Par la profondeur et l'originalité de sa pensée, Dōgen est souvent considéré comme le plus grand philosophe du Japon et l'un des plus importants penseurs de toute l'histoire du bouddhisme, l'égal de Nagarjuna[6].
Un des aspects les plus originaux de sa pensée concerne sa conception du rapport de la partie avec le tout. Selon Dōgen, on ne peut saisir la réalité des choses que sous une forme déterminée. Ainsi, la vérité bouddhique ne peut apparaître que sous une forme déterminée. Chaque partie de la totalité du monde représente cette totalité sous une forme particulière. On peut donc saisir tout l'univers à travers la présence d'un seul brin d'herbe, à condition de saisir toute la nature de ce brin d'herbe. La présence d'un brin d'herbe peut donc représenter la vérité bouddhique. Cette conception s'applique aussi au temps. Le temps n'apparaît lui aussi que sous une forme déterminée appelée instant. La conception successive du passé/présent/futur est illusoire. Seul l'instant présent est réel. Par conséquent, chaque instant, aussi bref soit-il, « re-présente » le temps dans sa totalité sans qu'il soit nécessaire d'attendre d'autres instants. La vérité bouddhique du temps est le temps tel qu'il est, le présent instantané, maintenant.
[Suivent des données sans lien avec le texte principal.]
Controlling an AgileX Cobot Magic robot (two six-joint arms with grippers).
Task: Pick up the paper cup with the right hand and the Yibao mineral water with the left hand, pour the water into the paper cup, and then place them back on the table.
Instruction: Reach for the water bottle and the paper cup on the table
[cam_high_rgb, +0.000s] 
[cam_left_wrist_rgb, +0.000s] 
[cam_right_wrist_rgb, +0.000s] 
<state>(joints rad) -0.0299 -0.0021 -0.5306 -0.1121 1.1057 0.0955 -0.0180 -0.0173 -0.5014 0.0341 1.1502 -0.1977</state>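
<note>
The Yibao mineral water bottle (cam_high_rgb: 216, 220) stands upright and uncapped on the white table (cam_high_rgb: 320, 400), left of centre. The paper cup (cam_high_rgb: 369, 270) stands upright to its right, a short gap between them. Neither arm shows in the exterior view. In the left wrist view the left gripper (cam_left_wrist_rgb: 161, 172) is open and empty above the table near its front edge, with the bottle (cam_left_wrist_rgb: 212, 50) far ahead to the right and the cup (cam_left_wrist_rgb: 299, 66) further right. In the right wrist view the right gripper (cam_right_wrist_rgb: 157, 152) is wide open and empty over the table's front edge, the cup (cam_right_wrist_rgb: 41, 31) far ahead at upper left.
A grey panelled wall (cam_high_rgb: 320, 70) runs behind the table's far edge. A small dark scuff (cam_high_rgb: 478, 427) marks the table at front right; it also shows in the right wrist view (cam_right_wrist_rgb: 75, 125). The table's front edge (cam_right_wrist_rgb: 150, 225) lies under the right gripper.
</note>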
Un instant qui représente tous les instants, ou un brin d'herbe qui représente tous les êtres, symbolisent la vérité bouddhique d'une manière beaucoup plus adéquate que ne pourrait le faire le langage. La vérité bouddhique est donc toujours plus ou moins en conflit avec les expressions conceptuelles qui tentent de l'exprimer. C'est pourquoi les différentes expressions de cette vérité à travers l'histoire ne sont que différentes expressions de ce conflit.
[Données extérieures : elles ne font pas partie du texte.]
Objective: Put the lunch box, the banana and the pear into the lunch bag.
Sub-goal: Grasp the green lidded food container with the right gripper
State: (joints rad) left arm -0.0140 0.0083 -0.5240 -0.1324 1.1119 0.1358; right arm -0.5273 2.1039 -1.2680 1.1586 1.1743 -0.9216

La pensée de Dōgen Zenji est la forme la plus radicale prise par les philosophies de l'ici et du maintenant. C'est pourquoi, si on l'épouse, elle représente à sa manière toutes les philosophies de la présence. Au Japon surtout, l'œuvre de Dōgen a été comparée à divers auteurs occidentaux (saint Augustin, Maître Eckhart, Merleau-Ponty, Sartre, Derrida, Heidegger[7]). Le rapprochement entre Dōgen et Heidegger permet de comprendre pourquoi l'œuvre de ce dernier a suscité un grand nombre d'études au Japon.